Confusion about API Authenticated User

I have a question more about the security of using the API because I think I’m missing some trivial concept with my lack of experience.

I have a headless implementation of discourse to integrate into my frontend and I’ve successfully enabled sso for user authentication.

My initial understanding was that I was using SSO to authenticate as the “activeUser” to fetch activeUser-specific data from the api. I see now, that’s not entirely correct.

I see now that the data that is returned seems to be dependent on the ‘api-username’ passed into the header. But I’m using an Admin API key so I believe this means that I can fetch any user’s data that I want by passing the correct username for “api-username”.

So my question boils down to, It’s seems like the API doesn’t introduce a concept of “activeuser” and I have to adjust the active user by retrieving the username by external_id then using that as the api-username throughout the active session, is that correct?

If my understanding is correct, isn’t this easy for a hacker to just modify the api-username in the header to retrieve chat discussions for any user?

Any additional information will be appreciated to help me understand.
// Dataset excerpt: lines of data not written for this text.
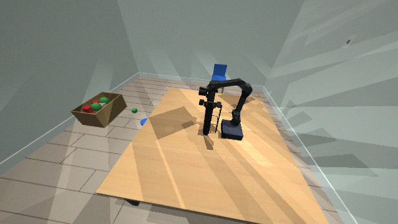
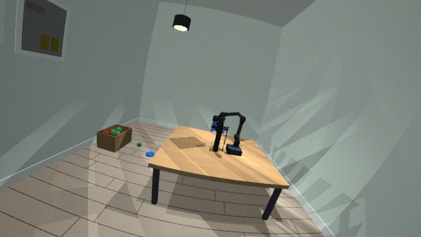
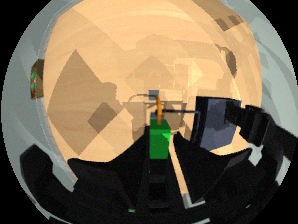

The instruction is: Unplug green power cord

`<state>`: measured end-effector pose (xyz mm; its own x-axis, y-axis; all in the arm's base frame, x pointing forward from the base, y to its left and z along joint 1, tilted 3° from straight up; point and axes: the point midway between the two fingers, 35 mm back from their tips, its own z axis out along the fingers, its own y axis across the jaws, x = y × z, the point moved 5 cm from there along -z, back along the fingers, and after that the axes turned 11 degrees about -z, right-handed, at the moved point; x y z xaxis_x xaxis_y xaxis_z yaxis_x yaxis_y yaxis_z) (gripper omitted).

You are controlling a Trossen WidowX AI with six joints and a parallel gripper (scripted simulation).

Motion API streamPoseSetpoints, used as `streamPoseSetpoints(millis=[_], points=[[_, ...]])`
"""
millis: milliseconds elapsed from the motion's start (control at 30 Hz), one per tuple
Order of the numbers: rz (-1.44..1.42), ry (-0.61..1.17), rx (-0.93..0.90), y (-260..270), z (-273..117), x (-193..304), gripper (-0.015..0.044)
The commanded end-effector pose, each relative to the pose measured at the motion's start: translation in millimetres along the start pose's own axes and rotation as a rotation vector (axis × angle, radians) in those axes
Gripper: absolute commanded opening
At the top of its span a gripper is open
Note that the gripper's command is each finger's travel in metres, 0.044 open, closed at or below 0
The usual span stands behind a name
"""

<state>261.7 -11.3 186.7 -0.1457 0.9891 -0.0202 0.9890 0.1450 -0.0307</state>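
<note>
The power strip is a dark, narrow bar standing upright on the table, left of the arm's base. My gripper is at its upper end, fingers partly open. In the wrist view the green plug lies in the gap between the fingertips, with a strip of table showing between it and the right finger. The fingers do not look clamped on it. An orange cord shows just beyond the plug. How deep the plug sits in the strip is hidden.
The arm's dark base stands close to the right of the strip, with a thin dark frame between them. A wooden box with balls and blocks is on the floor at the left.
</note>
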Motion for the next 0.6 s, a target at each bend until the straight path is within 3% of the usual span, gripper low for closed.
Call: streamPoseSetpoints(millis=[0, 267, 400, 567], points=[[0.005, 0.003, -0.001, -0.1, 2.7, 1.3, 0.0160], [0.005, 0.003, -0.001, -0.1, 11.2, 1.3, 0.0160], [0.000, 0.000, 0.000, -0.2, 8.6, 0.8, 0.0055], [0.000, 0.000, 0.000, -0.2, 8.6, 0.8, 0.0022]])
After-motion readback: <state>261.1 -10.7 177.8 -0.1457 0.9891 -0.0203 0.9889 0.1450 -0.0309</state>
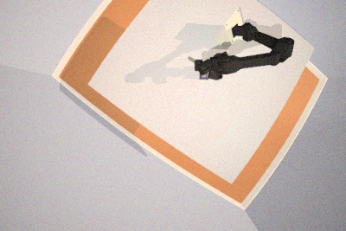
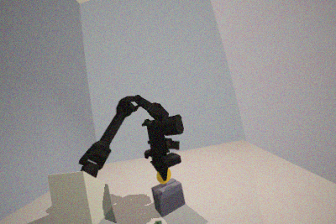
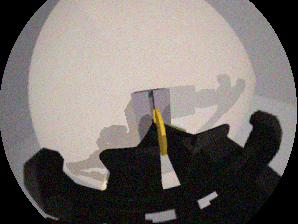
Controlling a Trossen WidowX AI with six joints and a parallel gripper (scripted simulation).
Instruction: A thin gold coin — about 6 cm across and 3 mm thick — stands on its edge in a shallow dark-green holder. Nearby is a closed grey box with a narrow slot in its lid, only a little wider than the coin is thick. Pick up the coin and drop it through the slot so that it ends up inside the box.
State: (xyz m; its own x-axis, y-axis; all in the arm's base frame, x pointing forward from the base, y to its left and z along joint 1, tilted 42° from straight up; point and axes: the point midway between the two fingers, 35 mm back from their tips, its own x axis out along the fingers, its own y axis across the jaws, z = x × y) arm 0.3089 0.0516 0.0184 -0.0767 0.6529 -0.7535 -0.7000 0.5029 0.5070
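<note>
The gold coin [image 2: 169, 174] [image 3: 161, 134] stands upright between the fingers, seen edge-on in the wrist view. My gripper [image 2: 164, 179] [image 3: 156, 124] is shut on it and points down. The grey box [image 2: 170, 200] [image 3: 142, 107] [image 1: 204, 75] is right below; in the exterior view the coin's lower edge shows close above its lid. In the wrist view the dark slot [image 3: 151, 98] runs away from the coin's far end, and the coin leans slightly from its line. The fingers hide the slot's near part. The green holder [image 1: 191, 59] [image 2: 158, 222] is mostly hidden or cut off.
A cream panel [image 1: 233, 25] [image 2: 69, 199] stands by the arm's base. The pale table has an orange border [image 1: 186, 153]. Shadows of the arm and panel fall across the table.
</note>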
Thanks!

Some related articles that I’ve read:

An Admin API key is the key to the kingdom

Do not put it anywhere in a frontend app. If you did, I recommend you revoke it immediately.

3 Likes

You should never use that API from a frontend because in that case this indeed is a risk (actually the risk is much higher because the hacker can do anything)

You should do this from the backend.

If that is not an option then you should use User API keys instead.

2 Likes

As a headless implementation, I will be running this from my front end. So, in this case it seems like I need spend some time trying to decipher the discussion on this topic then:

Similar to these discussions, I would be interested in auto-generating the users api-key using my admin api access However, in my flow, I wouldn’t want the user to redirect to a new page to “approve” my app. I will either want to force approval using my trusty admin api key or is there a setting that I can disable so that additional authentication is not needed for the new user-api-key that I generate?